191. 暗闇の村の火
細い通路の先でオレンジ色が動いている。
馬は脚を止めたままだ。
自分が分かっている。
じっとこちらを見つめている瞳を見てそう思う。
毎朝自分達の世話をしている人間の姿に、気が付いたのだ。
ヘルネスの馬だ。
この暗さでもそれが見分けられるくらいには、ナギも馬達のことを覚えている。
カッ………
こっちに来る!
「……止まれ」
馬上の老人がほとんど空気に紛れているかのような掠れた声で命じたが、馬は乗り手の指示に応えなかった。
カポッ…カポッ…
ゆっくりと向きを変え、馬がナギの方へとやって来る。
こんな時でなければ可愛いと思えるかもしれない馬の行動だったが、今は恐怖だった。
迂闊だった。
馬は夜目が利くと分かってはいたのだが、遠くの建物の影から僅かに覗いていただけの自分に気付くとまでは思わなかったのだ。
落ち着け。
馬はこの隙間には入れない。
左肩の上の小さな手に自分の右手を重ねると、少年は竜人少女を抑えるように力を込めた。
「後ろへ」
背中の少女に囁く。
馬は見えている。
人間が宙に浮き上がれば、パニックを起こして暴れ出すかもしれない。
返事の代わりに竜人少女の小さな手は、少年の両肩をぐっと握り返してきた。
竜人少女を肩に乗せた少年は、自分の手足すら見えない闇の中を慎重に後退った。
馬と明かりの橙色が近付いて来る。
あの明かりが届かない所へ逃げなければ。
緊張と恐怖で全身が強張り、無意識の内に、ナギは呼吸まで止めていた。
「止まれ」
馬の入れないこの隙間を自分で確認しようという気はないのか、老人が同じ言葉を繰り返して進路を修正しようとしている。

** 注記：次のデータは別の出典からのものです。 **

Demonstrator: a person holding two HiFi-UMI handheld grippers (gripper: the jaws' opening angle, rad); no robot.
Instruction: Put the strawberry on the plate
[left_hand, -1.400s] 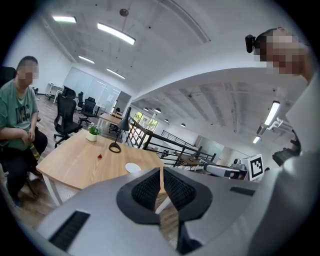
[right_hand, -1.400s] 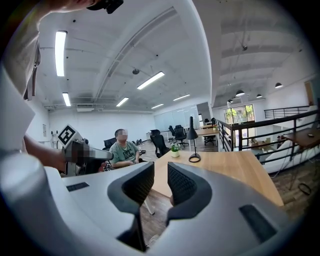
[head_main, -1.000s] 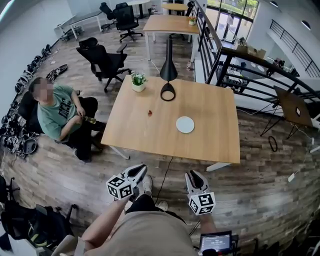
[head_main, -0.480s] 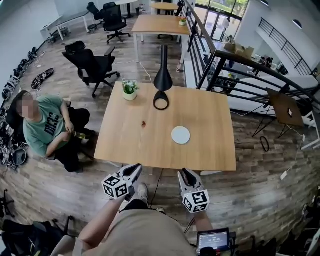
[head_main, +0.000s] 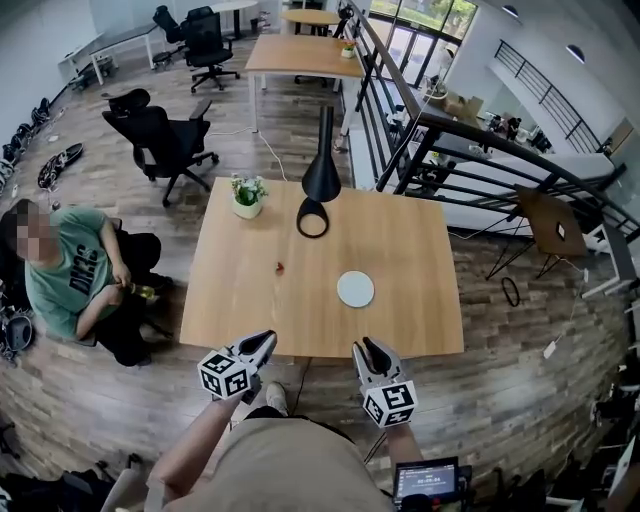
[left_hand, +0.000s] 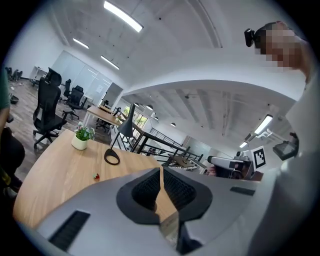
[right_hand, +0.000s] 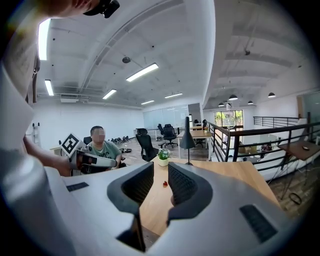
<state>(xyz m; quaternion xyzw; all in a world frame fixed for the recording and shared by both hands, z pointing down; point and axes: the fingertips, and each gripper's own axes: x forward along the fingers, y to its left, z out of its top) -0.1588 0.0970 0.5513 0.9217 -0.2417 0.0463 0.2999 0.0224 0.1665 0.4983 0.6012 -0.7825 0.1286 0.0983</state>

あの体で馬を降りたら最後、もう一度鞍に戻るのは大変だろうから、それは避けたいのかもしれない。
あんな体の年寄りを、ヘルネスはどこに使いに出していたんだろう。
馬は、朝は三頭とも小屋にいた。
――――――――――――――一日で行って帰って来られる距離だ。
――――――――――――――こんな時に、どこへ。
この老人のことを、ナギはよく知らない。
薬草の女中共々とっくに隠居していてよさそうな年頃と、九十度に近いくらいに曲がった腰が強烈に印象的なので一度見ただけで姿は覚えたが、極端に狭いナギの行動範囲で彼を見掛けることはほぼなく、この老人が日頃何をしているのかも、名前も分からなかった。年齢を考えれば当然と思えたが、館の使用人も軒並み駆り出される収穫作業の時も、この老人と薬草の老婆はいなかった。
……使いに出すなら、他に男が何人もいるのに。
と、蹄の音が乱れた。その場で足踏みするようにしながら、馬が首を巡らす。
カポッ、カポッ、カッ……
まだ抵抗されてはいたが、老人は馬を制することに成功したらしい。反転した馬の顔が、細い通路から見えなくなる。
今だ。
「ラスタ、上へ」
「うむ」
ラスタの反応は素早かった。
体に風を感じる。一瞬で視界が切り替わった。
高い。
先刻まで目の前にあった火の色が、遥か下にある。
「!」
これまで空中をラスタに何度も運んで貰ったが、高さがこんなにはっきりと目に見えたのは初めてだった。
思わず体が揺らいだが、ナギは足を出すのは堪えた。手にランタンを持っていることを失念し掛けていることに気付いて、ひやりとする。絶対に物を落としてはいけない。
「危なかったな。」
竜人少女がそう言って、肩の上で身を乗り出す。
うっ……
少年は心の中で呻いた。重心が移動してどきどきする。
小さく深呼吸を繰り返してから、ナギは改めて地上を見つめた。眼下は黒い海のようで、ぽつりぽつりとある僅かな明かりは目立った。
「――――――――――――――――――――?」
老人が乗る馬が、意外な方向へ進んでいる。広場で唯一明かりが灯されている建物の方へと向かっていた。
なぜ。
答えはすぐに分かった。老人が掲げる火色の中に、鉄柵と門扉がぼんやりと浮かび上がる。鞍上の老人が、乗馬用の短い鞭を持つ手を伸ばした。
カン、カン…………
老人は馬から降りることなく、鞭で突くようにして門扉の小さな鐘を鳴らした。
少年と竜人少女の顔が強張る。
人を呼んでいるのか。
そしてほとんど時間を置かず、予想外のことが起きた。